The book “Amazing Grace: The Lives of Children and the Conscience of a Nation” gave me a look into one of the most segregated and poverty stricken communities in the United States, the South Bronx in New York City.

  These are children who in America are the forgotten ones or the ones that are too little heard.Many of the children and adults who had told their stories had died from gunshot wounds, fires because of unsafe buildings, AIDS, or cancer.  Kozol gives tribute to them in the eulogy at the end.  The author gives very good descriptions of what life for these people must be like give me a vivid picture.

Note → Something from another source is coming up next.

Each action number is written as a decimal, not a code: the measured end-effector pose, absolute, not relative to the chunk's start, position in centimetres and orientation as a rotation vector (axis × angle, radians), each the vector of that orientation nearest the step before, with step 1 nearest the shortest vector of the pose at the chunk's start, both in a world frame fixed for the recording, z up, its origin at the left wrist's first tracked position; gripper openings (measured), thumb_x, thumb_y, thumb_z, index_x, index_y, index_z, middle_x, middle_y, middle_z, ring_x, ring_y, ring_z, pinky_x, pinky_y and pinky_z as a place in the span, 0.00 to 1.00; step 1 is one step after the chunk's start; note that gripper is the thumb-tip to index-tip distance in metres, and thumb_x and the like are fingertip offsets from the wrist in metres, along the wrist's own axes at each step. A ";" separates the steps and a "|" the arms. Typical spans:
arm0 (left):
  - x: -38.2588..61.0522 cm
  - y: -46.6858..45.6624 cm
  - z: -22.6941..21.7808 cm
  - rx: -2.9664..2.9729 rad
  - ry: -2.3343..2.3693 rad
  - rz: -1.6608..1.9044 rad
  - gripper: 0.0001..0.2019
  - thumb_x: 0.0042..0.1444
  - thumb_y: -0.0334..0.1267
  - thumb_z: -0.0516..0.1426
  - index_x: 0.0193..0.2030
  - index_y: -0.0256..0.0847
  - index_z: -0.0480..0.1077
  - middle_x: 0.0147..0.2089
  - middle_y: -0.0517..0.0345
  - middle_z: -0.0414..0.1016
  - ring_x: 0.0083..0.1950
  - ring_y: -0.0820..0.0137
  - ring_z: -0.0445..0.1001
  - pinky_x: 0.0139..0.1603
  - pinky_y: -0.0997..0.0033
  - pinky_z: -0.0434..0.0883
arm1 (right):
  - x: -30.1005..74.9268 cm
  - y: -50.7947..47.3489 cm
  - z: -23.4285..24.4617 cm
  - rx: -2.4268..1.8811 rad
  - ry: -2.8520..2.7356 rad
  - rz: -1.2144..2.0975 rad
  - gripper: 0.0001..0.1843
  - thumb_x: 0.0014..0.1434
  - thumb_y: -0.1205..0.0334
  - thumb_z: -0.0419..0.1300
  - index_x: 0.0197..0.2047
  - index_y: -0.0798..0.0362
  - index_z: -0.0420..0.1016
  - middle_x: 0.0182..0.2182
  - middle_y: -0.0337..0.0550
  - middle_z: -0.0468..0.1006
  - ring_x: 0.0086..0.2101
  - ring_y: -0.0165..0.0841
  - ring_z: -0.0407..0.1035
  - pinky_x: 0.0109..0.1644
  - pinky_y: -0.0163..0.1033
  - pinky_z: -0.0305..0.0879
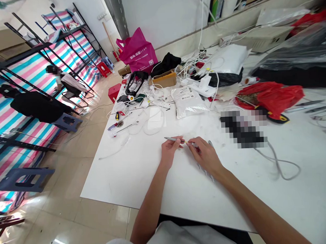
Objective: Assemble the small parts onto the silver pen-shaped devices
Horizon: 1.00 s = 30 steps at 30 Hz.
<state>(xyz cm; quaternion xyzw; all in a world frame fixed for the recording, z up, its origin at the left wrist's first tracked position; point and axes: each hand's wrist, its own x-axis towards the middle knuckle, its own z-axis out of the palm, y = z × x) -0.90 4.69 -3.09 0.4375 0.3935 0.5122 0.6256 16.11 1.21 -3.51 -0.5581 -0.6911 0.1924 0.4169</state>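
A slim grey pen-shaped tool [174, 139] with a yellow band near one end lies across my two hands, above the white tabletop [122, 177]. My left hand [168, 152] pinches it between thumb and fingers. My right hand [206, 156] grips the yellow-banded end, and its fingers hide the tip. Below my right palm a blurred grey-and-white striped strip [205, 172] rests on the table. Thin white cable [152, 124] loops on the table beyond my hands, near a small screwdriver with a red handle [113, 126].
Tangled white cables, power strips, a white parcel and a red plastic bag crowd the table's far side. A pixelated dark object and a grey cable lie to the right. The table's left edge drops to a tiled floor with stools and striped bunk frames.
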 end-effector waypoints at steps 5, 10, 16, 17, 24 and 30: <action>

Many of the young children have no childhood, view homeless shelters as an improvement over previous and current living situations, see no opportunity of employment for adults, live surrounded by environmental waste and violence, are physically disfigured by household fires because the city and landlords neglect their responsibilities, say they live “like rats”, see God and death as liberating forces and pray every night before going to bed “God bless mommy.God bless Nanny.  God don’t punish me because I’m black” (Kozol, p. 69).Religion has been associated with mental and physical health outcomes.

  The life stress process is one possible mechanism through which religious phenomena and mental and physical health outcomes are linked.  For many people, religiosity is an important coping resource in times of stress, like the poverty in Kozol’s book.  Involvement in religious activities or behaviors may offset the deleterious effects of stress on mental and physical health.However, the stress-buffering role of religiosity is not straightforward.  Studies of this phenomenon yield inconsistent findings.  For example although Krause (1998) reported that religious coping buffered the effects of stress (neighborhood deterioration) on self-rated health, he did not find a buffering effect when functional disability was the outcome variable.

Maton (2001) suggests that research on religiosity should be based to understand “…when, for whom, and in which ways facets or forms of religion and spirituality contribute to the outcomes of interest” (p. 610).So it is particularly important to understand religiosity as a coping resource in specific community contexts.  Communities that have been exposed to high levels of stress and where religion is salient are ideal contexts in which to further examine this issue.

Religion has been defined as, “a search for significance in ways related to the sacred” (Pargament 1997, p. 32).  This definition emphasized the sacred conventions such as beliefs, practices directed toward a divine or superhuman power and the functional aspects like making sense of problems of religion.In the United States researchers have become increasingly interested in the relationship between stress and religious phenomena.  There are a number of possible ways that religiosity may lessen the impact of stressors.

Religious cognitions may enhance coping by influencing whether or not an event is appraised as hopeless. For example, the belief that one can turn to God for help and strength may facilitate one’s adaptation to difficult situations.Attributions to a purposeful God may help individuals to find meaning in stressful events.  Religious attributions are associated with looking at stressful events in more adaptive ways, and this ultimately fosters personal growth (Park & Cohen, 1993).

It appears that the role of religiosity as a stress buffer may vary depending on the number of stressors, the specific type of stressor experienced and the particular facet of religiosity.Combining stressors in this manner reveal little about the interaction between religiosity and particular types of stressors.  It can be argued that this practice may undermine the fact that stressors are qualitatively different from one another in terms of their impact and the types of resources needed for coping.